◆ **Task goal**:
Copy out all of the lines below exactly; the pictures do not belong in the copy.

◆ **Dataset extract**:
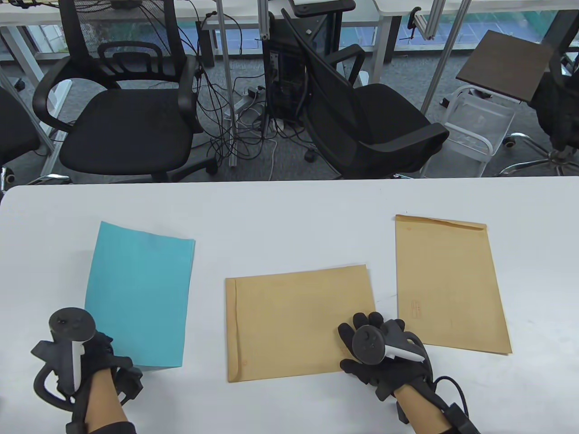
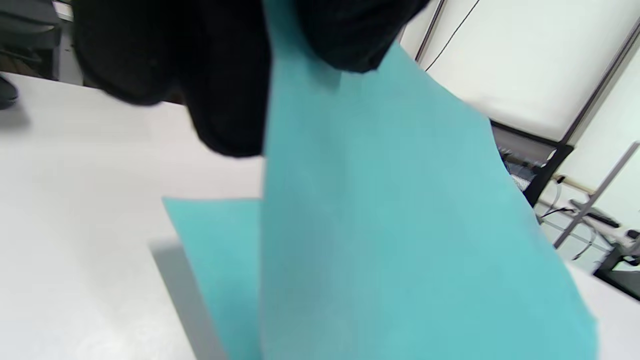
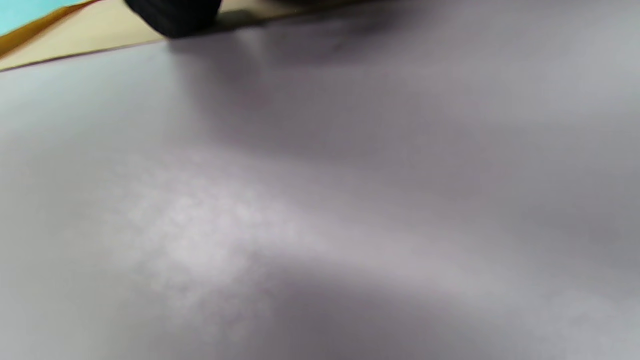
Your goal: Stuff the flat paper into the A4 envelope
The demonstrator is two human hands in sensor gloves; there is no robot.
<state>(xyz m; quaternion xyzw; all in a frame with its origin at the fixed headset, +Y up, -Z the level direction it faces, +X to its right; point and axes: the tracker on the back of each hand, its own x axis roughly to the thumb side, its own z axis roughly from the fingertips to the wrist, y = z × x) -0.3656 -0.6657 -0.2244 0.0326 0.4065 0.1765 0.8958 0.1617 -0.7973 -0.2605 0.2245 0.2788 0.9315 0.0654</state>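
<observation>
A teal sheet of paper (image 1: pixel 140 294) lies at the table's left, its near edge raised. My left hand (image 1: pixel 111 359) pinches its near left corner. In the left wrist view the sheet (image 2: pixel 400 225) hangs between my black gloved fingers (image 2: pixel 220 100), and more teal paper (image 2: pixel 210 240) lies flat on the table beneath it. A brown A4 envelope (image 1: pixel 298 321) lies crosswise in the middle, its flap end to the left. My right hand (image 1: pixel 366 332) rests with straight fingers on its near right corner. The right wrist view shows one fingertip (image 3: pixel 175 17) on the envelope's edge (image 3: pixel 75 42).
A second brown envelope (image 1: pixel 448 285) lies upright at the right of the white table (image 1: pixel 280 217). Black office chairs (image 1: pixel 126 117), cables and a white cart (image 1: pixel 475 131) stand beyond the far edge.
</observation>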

◆ **Answer to this problem**:
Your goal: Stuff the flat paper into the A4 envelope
The demonstrator is two human hands in sensor gloves; there is no robot.
<state>(xyz m; quaternion xyzw; all in a frame with its origin at the fixed headset, +Y up, -Z the level direction it faces, +X to its right; point and axes: the tracker on the back of each hand, its own x axis roughly to the thumb side, its own z axis roughly from the fingertips to the wrist, y = z × x) -0.3656 -0.6657 -0.2244 0.0326 0.4065 0.1765 0.8958 0.1617 -0.7973 -0.2605 0.2245 0.2788 0.9315 0.0654</state>
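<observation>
A teal sheet of paper (image 1: pixel 140 294) lies at the table's left, its near edge raised. My left hand (image 1: pixel 111 359) pinches its near left corner. In the left wrist view the sheet (image 2: pixel 400 225) hangs between my black gloved fingers (image 2: pixel 220 100), and more teal paper (image 2: pixel 210 240) lies flat on the table beneath it. A brown A4 envelope (image 1: pixel 298 321) lies crosswise in the middle, its flap end to the left. My right hand (image 1: pixel 366 332) rests with straight fingers on its near right corner. The right wrist view shows one fingertip (image 3: pixel 175 17) on the envelope's edge (image 3: pixel 75 42).
A second brown envelope (image 1: pixel 448 285) lies upright at the right of the white table (image 1: pixel 280 217). Black office chairs (image 1: pixel 126 117), cables and a white cart (image 1: pixel 475 131) stand beyond the far edge.
</observation>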

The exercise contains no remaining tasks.